Beyond the people meters, there are interesting and somewhat more passive methods that track what you watch on TV or do on your home computer. Digital video recorders with services such as Tivo have the capability to track what you watch, which sections of a recorded show or commercials you skip and which you watch multiple times, and transmit all of this back to providers. Some companies, such as Comscore, draw samples of internet users and obtain their permission to place software on their home computer that tracks surfing behavior, making it possible to know which sites are visited, which news stories are read — or at least visited — and how long visits on particular sites lasted. The same type of data can be collected passively — meaning without the explicit individual consent of respondents — by internet service providers regarding the behavior of customers: where they go, what they look at, how long they stay, etc. These data, gathered on a very large scale by companies such as Hitwise, can provide statistics on the comparative popularity of different websites, even ones with small audiences that would hard to measure with a survey.

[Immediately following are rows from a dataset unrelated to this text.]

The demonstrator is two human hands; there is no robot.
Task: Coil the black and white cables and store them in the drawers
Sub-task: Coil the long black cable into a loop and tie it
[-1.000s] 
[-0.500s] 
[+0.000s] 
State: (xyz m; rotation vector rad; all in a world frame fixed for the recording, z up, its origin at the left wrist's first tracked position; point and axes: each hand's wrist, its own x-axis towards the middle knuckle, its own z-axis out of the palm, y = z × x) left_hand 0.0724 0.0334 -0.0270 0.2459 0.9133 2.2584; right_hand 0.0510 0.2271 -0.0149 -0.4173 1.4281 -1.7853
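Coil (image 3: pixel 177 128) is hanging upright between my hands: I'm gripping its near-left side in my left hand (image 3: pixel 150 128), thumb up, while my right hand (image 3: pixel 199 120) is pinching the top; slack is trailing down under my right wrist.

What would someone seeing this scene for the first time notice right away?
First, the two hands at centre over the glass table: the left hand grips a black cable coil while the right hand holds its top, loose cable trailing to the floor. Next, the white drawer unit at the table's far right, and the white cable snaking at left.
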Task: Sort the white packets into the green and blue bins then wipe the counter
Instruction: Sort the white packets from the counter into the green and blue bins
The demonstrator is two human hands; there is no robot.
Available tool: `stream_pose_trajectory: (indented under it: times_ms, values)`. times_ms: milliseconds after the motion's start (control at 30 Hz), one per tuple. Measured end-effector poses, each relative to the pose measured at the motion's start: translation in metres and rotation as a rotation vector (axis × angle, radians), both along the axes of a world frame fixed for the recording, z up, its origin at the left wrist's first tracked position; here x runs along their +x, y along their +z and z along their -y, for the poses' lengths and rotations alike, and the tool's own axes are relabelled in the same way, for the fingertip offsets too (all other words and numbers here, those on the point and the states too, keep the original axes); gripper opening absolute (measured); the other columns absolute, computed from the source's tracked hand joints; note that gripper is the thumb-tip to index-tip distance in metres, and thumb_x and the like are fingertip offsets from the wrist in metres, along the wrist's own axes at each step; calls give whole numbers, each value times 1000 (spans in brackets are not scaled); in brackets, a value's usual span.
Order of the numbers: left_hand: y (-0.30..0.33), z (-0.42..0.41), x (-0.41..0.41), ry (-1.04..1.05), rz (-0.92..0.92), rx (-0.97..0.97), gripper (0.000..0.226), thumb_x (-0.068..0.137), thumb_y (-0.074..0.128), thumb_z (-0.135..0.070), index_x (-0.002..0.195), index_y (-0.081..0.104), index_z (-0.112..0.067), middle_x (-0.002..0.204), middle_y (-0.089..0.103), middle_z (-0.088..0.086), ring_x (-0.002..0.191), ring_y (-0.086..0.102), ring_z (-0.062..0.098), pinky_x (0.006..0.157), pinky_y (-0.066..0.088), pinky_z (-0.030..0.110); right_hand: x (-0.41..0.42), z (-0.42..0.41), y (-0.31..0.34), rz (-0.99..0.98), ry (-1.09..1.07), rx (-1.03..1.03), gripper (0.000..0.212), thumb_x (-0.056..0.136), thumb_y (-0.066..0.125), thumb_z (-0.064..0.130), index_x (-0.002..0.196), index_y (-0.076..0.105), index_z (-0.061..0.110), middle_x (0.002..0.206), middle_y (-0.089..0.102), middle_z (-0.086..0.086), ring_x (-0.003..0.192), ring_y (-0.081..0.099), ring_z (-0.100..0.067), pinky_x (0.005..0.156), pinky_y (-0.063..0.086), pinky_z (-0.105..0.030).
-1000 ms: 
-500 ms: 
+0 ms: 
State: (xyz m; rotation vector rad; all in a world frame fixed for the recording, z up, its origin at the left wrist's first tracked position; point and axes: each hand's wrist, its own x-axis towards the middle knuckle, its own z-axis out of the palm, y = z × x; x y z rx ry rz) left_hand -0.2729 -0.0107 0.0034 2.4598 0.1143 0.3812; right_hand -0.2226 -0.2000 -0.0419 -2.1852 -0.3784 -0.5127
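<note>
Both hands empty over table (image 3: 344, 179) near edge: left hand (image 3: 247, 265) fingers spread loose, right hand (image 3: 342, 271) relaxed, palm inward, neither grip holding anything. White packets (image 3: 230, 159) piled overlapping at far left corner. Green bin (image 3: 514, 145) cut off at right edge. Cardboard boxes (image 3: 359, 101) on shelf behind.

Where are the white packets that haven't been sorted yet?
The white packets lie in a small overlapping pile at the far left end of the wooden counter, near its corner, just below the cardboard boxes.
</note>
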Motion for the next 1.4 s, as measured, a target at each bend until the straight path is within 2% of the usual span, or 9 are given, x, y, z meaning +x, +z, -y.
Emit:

All of this provides an amazingly detailed view of what we do with our computers — much more detailed and possibly more accurate than can be painted with diaries, surveys or other methods that involve recall by respondents. And as more of our media consumption converges on computers and portable digital devices, the ability to track and measure what we read and watch will grow.

Couple this with the view from the vast databases maintained by marketers, credit agencies, political organizations, and others — household level data on virtually everyone in the U.S., which can theoretically be merged with publicly-available data from tax records, DMVs, and other sources. These records constitute a rich trove of information about most Americans.

Whether you want it out there or not, there is a lot of information about you in databases that you don’t know about or have much control over. As data-mining techniques grow more sophisticated, the power of those who have access to and control this information will also grow. Unfortunately, academics and non-profit researchers don’t have access to much of this. But we do have a responsibility to keep our voices in the conversation about how data are collected, how quality is maintained and how it’s used.

Despite these concerns and the obstacles we face, I think this is a tremendously exciting time in communications research. Both the changes in the communications world and the changes in technology that are driving it have big implications for researchers, but it’s a challenge that makes our work stimulating. For young researchers, in particular, who have grown up with the technologies and are comfortable with them and more familiar with their potential, a particularly exciting and fruitful future for our research lies ahead.